In Runtime Planner :

  • Operational Days : Toogle the day you want your environment to shut down (the weekends for example)
  • Resume Time : The time in UTC when the environment should restart (please, keep in mind that it's not instantaneous so plan with a little delay)
  • Standby Time : The time in UTC when the environment starts shutting itself down

Manage an environment

Once the environment is created, you can manage it with settings.
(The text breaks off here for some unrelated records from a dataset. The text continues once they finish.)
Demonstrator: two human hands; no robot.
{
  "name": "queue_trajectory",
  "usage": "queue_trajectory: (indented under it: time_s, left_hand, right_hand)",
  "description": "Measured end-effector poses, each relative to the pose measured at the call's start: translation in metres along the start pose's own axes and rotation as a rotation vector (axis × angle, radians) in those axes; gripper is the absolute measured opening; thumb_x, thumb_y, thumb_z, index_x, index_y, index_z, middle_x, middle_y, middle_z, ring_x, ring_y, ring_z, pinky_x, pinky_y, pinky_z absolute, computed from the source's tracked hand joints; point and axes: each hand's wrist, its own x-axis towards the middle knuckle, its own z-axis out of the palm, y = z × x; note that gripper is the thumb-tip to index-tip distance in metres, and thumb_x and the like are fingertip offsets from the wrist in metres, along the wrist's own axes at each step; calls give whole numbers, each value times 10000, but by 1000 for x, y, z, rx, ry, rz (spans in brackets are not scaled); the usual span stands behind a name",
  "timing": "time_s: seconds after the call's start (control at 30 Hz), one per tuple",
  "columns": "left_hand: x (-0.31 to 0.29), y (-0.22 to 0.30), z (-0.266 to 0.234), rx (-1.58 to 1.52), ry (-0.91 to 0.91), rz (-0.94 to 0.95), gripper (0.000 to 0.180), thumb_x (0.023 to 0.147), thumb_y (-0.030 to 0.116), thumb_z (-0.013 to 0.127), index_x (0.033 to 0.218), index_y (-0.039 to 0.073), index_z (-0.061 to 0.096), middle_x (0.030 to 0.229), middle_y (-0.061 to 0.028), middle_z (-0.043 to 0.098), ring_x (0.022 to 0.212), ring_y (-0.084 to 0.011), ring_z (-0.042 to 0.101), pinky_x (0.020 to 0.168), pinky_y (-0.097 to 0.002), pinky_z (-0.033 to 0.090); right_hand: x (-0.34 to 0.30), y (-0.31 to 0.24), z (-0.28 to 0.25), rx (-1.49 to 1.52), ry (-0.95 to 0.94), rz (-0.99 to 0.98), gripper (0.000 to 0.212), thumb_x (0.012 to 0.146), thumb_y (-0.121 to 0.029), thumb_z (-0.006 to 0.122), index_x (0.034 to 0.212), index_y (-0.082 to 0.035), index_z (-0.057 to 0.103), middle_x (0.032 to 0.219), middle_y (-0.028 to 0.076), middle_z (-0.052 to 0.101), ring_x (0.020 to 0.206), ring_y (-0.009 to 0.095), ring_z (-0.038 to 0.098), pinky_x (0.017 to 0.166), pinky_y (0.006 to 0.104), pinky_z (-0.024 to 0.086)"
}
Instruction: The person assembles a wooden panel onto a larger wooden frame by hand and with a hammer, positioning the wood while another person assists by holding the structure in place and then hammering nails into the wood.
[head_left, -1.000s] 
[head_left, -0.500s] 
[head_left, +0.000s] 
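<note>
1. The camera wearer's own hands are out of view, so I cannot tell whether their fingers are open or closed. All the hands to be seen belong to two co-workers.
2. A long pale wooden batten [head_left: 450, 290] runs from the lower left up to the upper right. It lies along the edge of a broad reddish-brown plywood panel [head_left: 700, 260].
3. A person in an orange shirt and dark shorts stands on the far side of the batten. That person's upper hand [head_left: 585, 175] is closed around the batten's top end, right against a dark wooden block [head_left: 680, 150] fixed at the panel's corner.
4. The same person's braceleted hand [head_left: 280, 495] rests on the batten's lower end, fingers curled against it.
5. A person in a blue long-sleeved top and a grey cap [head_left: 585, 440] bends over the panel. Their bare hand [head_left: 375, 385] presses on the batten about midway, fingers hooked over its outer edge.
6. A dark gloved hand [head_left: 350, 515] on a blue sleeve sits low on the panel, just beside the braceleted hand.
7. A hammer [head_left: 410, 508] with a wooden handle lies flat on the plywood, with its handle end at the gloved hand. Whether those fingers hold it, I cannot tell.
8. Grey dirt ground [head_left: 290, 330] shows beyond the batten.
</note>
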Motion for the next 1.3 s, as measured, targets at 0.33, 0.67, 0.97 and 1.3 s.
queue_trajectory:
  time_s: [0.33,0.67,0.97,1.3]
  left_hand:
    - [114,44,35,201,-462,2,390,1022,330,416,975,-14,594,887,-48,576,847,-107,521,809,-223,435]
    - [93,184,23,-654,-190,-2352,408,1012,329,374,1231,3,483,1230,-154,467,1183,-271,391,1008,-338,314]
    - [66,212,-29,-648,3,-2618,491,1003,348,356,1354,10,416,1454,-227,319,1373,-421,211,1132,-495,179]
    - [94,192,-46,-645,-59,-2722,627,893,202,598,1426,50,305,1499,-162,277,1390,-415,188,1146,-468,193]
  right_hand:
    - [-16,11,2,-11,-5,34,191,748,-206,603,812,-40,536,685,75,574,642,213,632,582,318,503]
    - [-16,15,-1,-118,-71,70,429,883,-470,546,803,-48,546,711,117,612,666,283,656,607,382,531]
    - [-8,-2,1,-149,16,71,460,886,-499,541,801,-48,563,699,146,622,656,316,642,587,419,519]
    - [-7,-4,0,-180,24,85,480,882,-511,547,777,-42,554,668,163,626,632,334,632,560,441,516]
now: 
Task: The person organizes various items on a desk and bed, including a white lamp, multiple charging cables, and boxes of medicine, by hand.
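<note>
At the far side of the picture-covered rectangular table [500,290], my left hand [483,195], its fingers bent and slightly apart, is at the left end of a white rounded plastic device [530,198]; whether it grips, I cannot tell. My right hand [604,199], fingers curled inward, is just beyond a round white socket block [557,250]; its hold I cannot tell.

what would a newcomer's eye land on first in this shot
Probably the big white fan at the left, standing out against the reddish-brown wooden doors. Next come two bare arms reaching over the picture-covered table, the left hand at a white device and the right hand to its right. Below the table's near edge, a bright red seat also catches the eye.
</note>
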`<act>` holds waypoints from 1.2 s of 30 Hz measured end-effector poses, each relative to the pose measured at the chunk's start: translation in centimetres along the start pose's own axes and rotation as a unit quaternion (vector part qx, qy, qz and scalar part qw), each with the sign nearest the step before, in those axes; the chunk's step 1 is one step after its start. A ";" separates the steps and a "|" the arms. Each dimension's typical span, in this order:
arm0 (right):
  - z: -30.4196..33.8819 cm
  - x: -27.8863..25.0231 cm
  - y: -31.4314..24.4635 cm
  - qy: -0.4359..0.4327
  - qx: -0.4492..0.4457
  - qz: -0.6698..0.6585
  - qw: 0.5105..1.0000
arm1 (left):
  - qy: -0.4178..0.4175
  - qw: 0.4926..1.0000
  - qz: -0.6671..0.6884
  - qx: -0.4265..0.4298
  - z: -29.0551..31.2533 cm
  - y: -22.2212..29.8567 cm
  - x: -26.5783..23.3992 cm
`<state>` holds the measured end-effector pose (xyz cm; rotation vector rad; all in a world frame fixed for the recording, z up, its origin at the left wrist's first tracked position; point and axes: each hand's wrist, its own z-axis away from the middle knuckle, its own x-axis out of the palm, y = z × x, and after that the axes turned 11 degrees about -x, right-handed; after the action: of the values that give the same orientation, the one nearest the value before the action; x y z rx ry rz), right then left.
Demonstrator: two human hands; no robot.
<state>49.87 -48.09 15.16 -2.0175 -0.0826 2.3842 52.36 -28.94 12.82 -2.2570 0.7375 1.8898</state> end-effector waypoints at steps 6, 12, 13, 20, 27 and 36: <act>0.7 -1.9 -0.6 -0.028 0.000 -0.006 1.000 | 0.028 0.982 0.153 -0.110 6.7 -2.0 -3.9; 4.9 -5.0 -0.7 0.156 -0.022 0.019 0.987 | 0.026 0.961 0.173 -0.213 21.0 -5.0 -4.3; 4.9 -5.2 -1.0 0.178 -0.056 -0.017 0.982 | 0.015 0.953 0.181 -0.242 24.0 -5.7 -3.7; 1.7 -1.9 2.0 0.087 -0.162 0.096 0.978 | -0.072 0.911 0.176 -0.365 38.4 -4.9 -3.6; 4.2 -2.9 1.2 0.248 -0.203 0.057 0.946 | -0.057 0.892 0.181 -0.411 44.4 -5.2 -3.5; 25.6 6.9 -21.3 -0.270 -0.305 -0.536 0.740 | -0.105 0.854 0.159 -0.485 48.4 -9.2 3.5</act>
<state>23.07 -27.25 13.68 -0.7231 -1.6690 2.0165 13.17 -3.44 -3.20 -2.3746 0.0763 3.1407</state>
From the environment page, you have 3 options :

  • Access the settings : Goes to the Settings page, detailed below
  • Put operational/put on standby : Use if your environment is in standby state or up and running to change its state. Once it's on standby, you cannot run anything but can still access everything on "read-only" mode.
  • Delete : Delete the environment and all its associated content

The Settings page is separated in two main parts :

  • A drop-down menu that lists all the environments created on the project
  • A section that presents informations regarding the current selected environment
  • A first tab that presents information regarding
    • The environment, as it was selected during its creation (name & type) and extra informations (status, URL, IP address, creation date)
    • Its resources (cloud provider and Machine size) that cannot be modified
    • Its runtime planner that can be changed with the same options as the creation form (operational days, resume time, standby time)
  • A second tab listing all the environment variables of the environment, with the possibility to add more using key/value couples

Handle data in the DataStore

As each environment has its own datastore, you are able to store documents of information on it and download the results of your processing. This part is detailed in the Datastore part of the documentation.